Why Scientists Don't Share Data and How to Fix it

Towards a Better Science

Recently, there's been a highly encouraging push towards a more open science with a greater emphasis on reproducibility, spurred by a few high profile retractions and a growing awareness of the slippery nature of several scientific findings.

This slow shift has important implications. While in theory journals encourage or require the sharing of published data to anyone who requests it, often this is very difficult or even unpleasant, requiring multiple requests to journal editors to compel the authors to share the raw data. Why is this data sharing so controversial and complex?

Incentives and Data Sharing

Andrew Gellman wrote about this from the point of view of political science and statistics both on his blog1 2 and here. As he discusses - part of the problem is technical, and part of the problem is a matter of misaligned incentives.

The technical part of the problem is that sharing big data sets is very complex, and, until recently, getting financed to work on infrastructure was very difficult. Time spent figuring out how to put a big data set online in a way that could be producitively mined has potentially very little return. Thankfully, there's some effort on this front - with Titus Brown and the Moore Foundation stepping in to hopefully make this easier.

The other obstacle in the way of greater data sharing is a matter of incentives. Putting raw data in a nice format, and annotating it properly takes a lot of time, that leads to very little tangible rewards. PIs often build careers from the results of a long running study, and sharing all the data can put their competitive advantage at risk. In biology - there's also an additional element at work, as many journals (the big three especially) overwhelmingly favour papers with new experiments over papers that obtain novel results from existing datasets.

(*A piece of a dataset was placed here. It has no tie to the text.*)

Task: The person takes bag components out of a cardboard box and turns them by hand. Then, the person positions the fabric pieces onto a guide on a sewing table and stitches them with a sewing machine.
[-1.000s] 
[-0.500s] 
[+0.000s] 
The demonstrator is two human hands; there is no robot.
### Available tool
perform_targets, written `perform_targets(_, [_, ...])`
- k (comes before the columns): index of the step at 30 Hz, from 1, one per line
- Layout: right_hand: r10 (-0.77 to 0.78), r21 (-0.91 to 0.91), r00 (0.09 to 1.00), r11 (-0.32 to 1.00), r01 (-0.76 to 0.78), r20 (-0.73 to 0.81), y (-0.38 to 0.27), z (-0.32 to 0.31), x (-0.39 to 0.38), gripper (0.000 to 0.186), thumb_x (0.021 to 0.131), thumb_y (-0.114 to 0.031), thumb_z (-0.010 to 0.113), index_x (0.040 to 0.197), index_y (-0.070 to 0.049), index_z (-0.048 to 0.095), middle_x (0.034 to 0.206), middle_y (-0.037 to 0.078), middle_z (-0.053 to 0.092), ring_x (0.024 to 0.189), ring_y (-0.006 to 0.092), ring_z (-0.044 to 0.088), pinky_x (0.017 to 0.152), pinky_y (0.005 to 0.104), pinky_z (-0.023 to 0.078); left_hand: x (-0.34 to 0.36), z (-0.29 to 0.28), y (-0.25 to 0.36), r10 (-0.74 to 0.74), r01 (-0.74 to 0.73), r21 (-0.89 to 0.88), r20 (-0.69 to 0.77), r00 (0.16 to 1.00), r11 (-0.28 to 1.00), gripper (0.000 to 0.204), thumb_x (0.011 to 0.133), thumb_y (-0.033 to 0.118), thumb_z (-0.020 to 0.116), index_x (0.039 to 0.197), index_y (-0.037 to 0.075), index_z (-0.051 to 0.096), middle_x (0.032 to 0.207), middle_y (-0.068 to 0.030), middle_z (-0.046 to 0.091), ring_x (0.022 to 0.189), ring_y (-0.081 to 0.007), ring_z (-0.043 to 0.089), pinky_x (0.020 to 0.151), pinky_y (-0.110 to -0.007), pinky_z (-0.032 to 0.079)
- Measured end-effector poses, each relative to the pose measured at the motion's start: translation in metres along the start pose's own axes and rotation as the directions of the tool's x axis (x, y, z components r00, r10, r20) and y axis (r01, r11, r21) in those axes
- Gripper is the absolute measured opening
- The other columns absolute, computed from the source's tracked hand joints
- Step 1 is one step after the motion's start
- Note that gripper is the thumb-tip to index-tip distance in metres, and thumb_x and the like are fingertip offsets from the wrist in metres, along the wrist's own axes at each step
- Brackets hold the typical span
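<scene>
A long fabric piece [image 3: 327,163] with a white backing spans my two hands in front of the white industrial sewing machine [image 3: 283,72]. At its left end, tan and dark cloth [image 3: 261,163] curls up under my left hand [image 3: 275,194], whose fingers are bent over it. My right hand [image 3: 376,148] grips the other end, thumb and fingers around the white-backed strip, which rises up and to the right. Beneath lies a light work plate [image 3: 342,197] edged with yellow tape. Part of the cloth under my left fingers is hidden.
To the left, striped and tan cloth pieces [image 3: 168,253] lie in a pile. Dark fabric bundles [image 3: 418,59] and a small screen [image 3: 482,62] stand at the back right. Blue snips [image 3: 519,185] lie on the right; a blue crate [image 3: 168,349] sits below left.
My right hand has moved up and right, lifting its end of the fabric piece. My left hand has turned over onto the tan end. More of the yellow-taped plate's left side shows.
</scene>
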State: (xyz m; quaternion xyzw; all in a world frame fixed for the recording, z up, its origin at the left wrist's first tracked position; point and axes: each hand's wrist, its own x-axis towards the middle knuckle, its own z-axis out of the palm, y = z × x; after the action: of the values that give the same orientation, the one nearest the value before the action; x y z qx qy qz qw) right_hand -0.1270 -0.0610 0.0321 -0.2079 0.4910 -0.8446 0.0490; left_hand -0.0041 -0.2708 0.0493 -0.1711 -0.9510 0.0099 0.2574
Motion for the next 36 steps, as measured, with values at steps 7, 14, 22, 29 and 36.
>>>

This bias towards new experimental results is highly counter productive, and puts scientists in a terrible spot. In the constant quest to maximize impact (a necessity in the current funding climate) scientists have to decide how to best spread out the results from a big study among the biggest possible number of papers, making sure that no paper clips the novelty of any of the other papers. For an example of this, look at the collection of papers from the Encode project, where an immense amount of planning went into figuring out how to maximize the number of first author papers from the study.

What Makes a Paper New?

This emphasis on associating new experiments with novelty is largely a hold over from a previous era - where thinking of the critical experiment and performing it were far more difficult than analyzing the resulting data. With the new data sets trickling in from high throughput experiments, obtaining insight from data is often more challenging than obtaining it in the first place, and the publishing guidelines should adjust to this new reality.

Although this is a very complex topic, I'd like to offer a few simple recommendations that don't require seismic shifts:

  • Judge papers by how novel and robust their insights are, not how novel the data is.
  • Shift away from the idea of 'first author' and 'last author'. Part of what drives the need to produce multiple papers is that on large multi-year projects, you need to produce enough first author papers for all the postdocs and PhDs. Especially on papers that require complex experiments + computational analysis, multiple people often contribute equally.
  • Finally, develop a better mechanism to reward people who make highly sophisticated datasets available online. Something in between a citation and co-authorship.

While I was putting the finishing touches on this blog, I was linked this excellent article by Ioannidis on how to make more published research true. It's excellent, and everyone should read it, especially the part about the reward system.